In this example also some plot files are generated in a folder A_plots in the current working directory. The plots for marker 1 and 3 show a fitted model for a duplex x triplex marker (segregation 1:5:5:1) and a nulliplex x simplex marker (segregation 1:1). Marker 2 is rejected because samples are all in the same peak, while the default peak.threshold is 0.85 (max. 85% in the same peak allowed; this threshold exists because for a reliable model fit data of at least two peaks should be available).
For further information on the input and output of fitPoly functions see the help in that package.
In the previous section we ran fitPoly for only 3 markers. Now we will assume that we have run the following (similar) command for all 17244 markers in the data set, producing a.o. the file B_scores.RData:
saveMarkerModels(ploidy=4, data=datAX, pop.parents=parents, population=pop, p.threshold=0.9, filePrefix="B", rdaFiles=TRUE, ncores=1)
We load this file:
Some markers are of low quality and cannot be fitted or are rejected by fitPoly (based on several user-settable thresholds). For markers that are not rejected, some samples may be assigned a missing geno (dosage) value if the probability of the most probable dosage is below p.threshold.
We take a look at the number of missing values in the geno column per marker:
NAcounts <- tapply(scores$geno, INDEX=scores$MarkerName, FUN=function(x) sum(is.na(x))) NAtab <- table(NAcounts) head(NAtab)

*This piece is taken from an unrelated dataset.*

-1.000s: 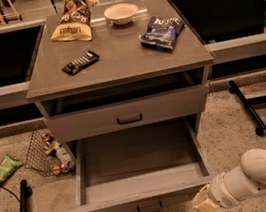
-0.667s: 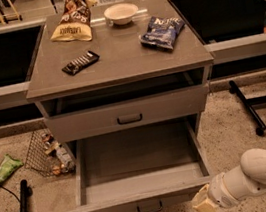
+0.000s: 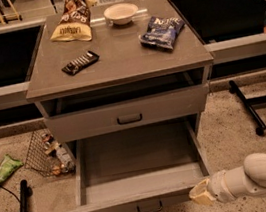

## NAcounts ## 0 1 2 3 4 5 ## 2604 2046 1461 1023 698 594
## NAcounts ## 66 67 68 69 70 176 ## 5 5 4 4 4 5305
The number of missing data per marker varies from 0 to 70, or is 176. In the last case all samples have a missing value: these are the non-fitted and rejected markers (5305 of the original 17244). The 11939 remaining markers have up to 70 (of 176) missing data.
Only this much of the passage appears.